Yesterday, I linked in this article on Facebook and complained about it. Artist Arturo Di Modica is suing Random House for using a photograph of his famous piece of art, the Bull that sits (sat?) in front of the NY Stock Exchange. I flippantly and typically a bit incoherently commented
Why do makers think think they own stuff? If you want to “own” it, don’t look for audiences.
A couple of my maker friends too umbrage and rightly so. Here is my response:
Dave and Cheryl,
In response to your comments, I thought I would try to summarize some of what I think about this stuff of copyrights, arts and music. (FB allows longer responses on these “notes.”).

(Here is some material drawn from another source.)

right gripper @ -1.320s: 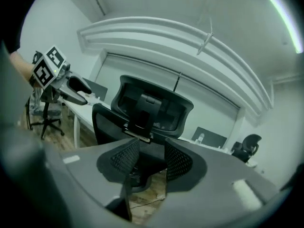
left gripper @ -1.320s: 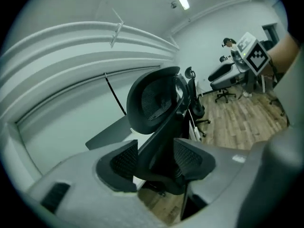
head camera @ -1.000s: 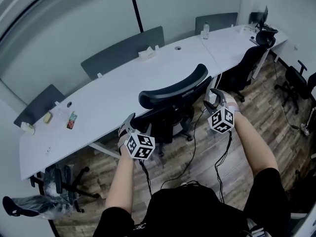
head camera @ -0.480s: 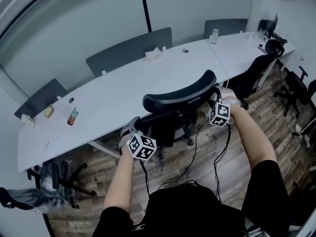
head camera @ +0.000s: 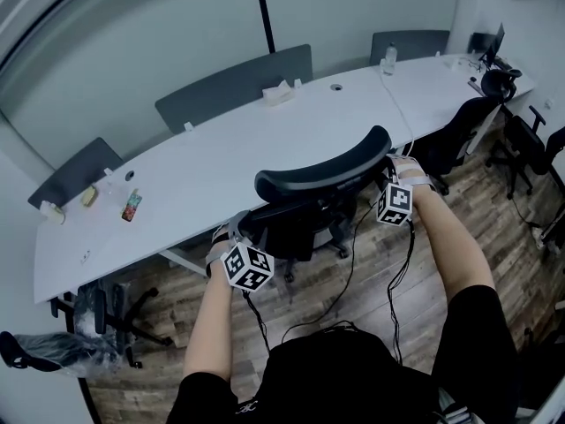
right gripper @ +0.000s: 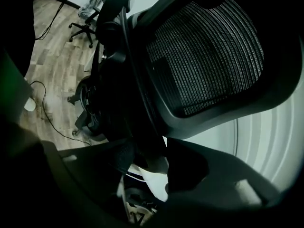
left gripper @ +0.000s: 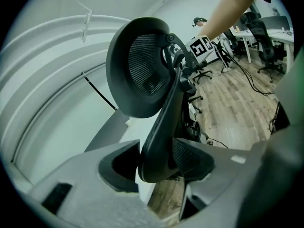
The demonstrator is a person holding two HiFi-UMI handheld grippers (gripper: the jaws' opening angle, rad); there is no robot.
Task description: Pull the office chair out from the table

My understanding of the area of copyrighted versus free information and objects seems to be concerned with two areas:
1. the pie and 2. the gift
The pie: Objects are of course different from ideas. If I take a piece of art you or Cheryl have made, I now have possession of it, you don’t. Like a piece of pie, my possession of it usurps your and others’ ability to have it . If I pick up an idea from you, like how to do a basic glaze or shape a piece of metal, my possession of that idea does not diminish your ideas or skills. But what if I steal an idea for a piece of art or music from you? My new piece might be just different enough to not be the original but reflects your creative inspiration. That’s the rub, actually.
That’s what I meant in my equally terse comment about the original purpose of U.S. copyrights. The concept was to protect ideas long enough so that the living breathing originators of the idea would be motivated by the fact that they could be the sole owner of the rights to the idea for a limited time.
But on the other hand, in a way, time has sped up. Information (and the arts I believe) desperately want to be free. Not free of cost, but free to flow to audiences and other makers.
One thing that influences my thinking about this is that ideas and art do not exist in a vacuum. They are always built on context, history and the common conversation going on between brains. In the instance that sparked our exchange, Di Modica made the sculpture, but he did not invent the medium. Nor did he invent the idea of making a statue of an animal. Nor the idea that place is important to the piece. And on and on.
What was original about his work? I think ultimately I decide it doesn’t matter that much as long as the idea is interesting (edifying?) to him and others including myself
2. The gift
Right now we live in a time when the basic metaphor of money defines much of how people in the West see everything in life. In the case of the arts, this has helped emphasize the comodification of beauty and ideas. Also the reification of them [ Reification is “a fallacy of ambiguity, when an abstraction (abstract belief or hypothetical construct) is treated as if it were a concrete, real event, or physical entity. … from http://en.wikipedia.org/wiki/Reification_(fallacy)“]
On the other hand there are other ways to think about art including the concept of gift. I won’t elaborate more than to say that Lewis Hyde has explored this pretty thoroughly in his book (which I am a third of the way into) called “The Gift: Creativity and the Artists in the Modern World.”
So, I don’t want to steal your art or De Modica’s statue. But can I take a picture of it? Can I use it in a discussion on FB? If I write a book about another related idea (like Random House) do you own the ensuing images created by the photographer?
I really don’t know the answer to these questions. But I do think about them quite a bit. Consequently I try hard to avoid breaking copyright laws that I don’t necessarily agree with and tend to use software that is free or I have purchased.
blog p.s….. I guess I’m pretty unscrupulous about linking in pics to my blog. ah, the inconsistency!